Desse modo, podemos nos tornar capazes de fazer escolhas fundamentadas no histórico de modificações que nos ocorreram. Podemos nos tornar capazes de agir de modos muito diferentes de como vínhamos agindo, sem repetir escolhas que vinham nos trazendo sofrimento, escolhas estas cuja determinação, até então, era-nos muitas vezes totalmente inconsciente.

No caso de pessoas com deficiências severas que não adquiriram qualquer repertório descritivo, não podemos contar com descrições fornecidas pela própria pessoa. Devemos, então, basear o trabalho terapêutico em descrições fornecidas por terceiros e em observações diretas dos modos como ela age em contextos diversos de sua história. Fazendo isso, estamos nos atendo estritamente ao que chamaríamos de sua subjetividade.

A criança com um repertório de comportamentos extremos muitas vezes perde diversas oportunidades de aproveitar contextos de diversão, passeios, festas etc., pois pais e cuidadores geralmente evitam levá-la nessas ocasiões, por terem passado por dificuldades em contextos anteriores. A criança se comporta de modos extremos sob controle de conseqüências imediatas ocorridas em sua história. Ela não é capaz de descrever conseqüências que demoram a ocorrer, as quais muitas vezes lhe são muito desfavoráveis.

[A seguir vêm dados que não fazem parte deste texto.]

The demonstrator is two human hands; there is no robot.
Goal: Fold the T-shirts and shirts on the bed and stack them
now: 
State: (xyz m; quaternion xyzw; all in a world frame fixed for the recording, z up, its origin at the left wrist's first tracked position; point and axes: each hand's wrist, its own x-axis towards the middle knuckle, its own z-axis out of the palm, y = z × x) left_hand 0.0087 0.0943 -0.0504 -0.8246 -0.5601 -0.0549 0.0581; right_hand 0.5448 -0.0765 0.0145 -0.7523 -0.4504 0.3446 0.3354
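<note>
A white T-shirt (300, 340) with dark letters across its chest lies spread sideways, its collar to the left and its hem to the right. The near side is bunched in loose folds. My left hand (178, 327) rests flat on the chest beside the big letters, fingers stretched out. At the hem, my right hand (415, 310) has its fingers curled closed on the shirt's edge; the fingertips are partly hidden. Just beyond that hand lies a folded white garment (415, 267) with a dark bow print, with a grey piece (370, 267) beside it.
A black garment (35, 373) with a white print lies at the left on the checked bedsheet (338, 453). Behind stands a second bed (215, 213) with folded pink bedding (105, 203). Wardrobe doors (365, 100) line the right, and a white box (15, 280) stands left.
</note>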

Compete a nós, nesses casos, descrevermos o que lhe aconteceu, o que lhe acontece e como os contextos atuais relacionam-se com seu responder atual. Essas descrições fornecerão bases para planejarmos o que lhe acontecerá para que sejam selecionados comportamentos que lhe propiciem maiores realizações e qualidade de vida.

Um comentário:

  1. É a ideia que eu publiquei recentemente em meu mural do Facebook:

    "Conclusões preliminares que venho tirando à medida que discuto com um filósofo e psicanalista:

    'Subjetividade' não é muito mais que a forma peculiar com que cada pessoa é modificada pelo e modifica o mundo. A dicotomia subjetivo/objetivo é um recurso didático -- que é importante... mas ganhamos mais ao falarmos de 'interações'."

    Muito bom o texto, Vinícius. Parabéns! Um abraço.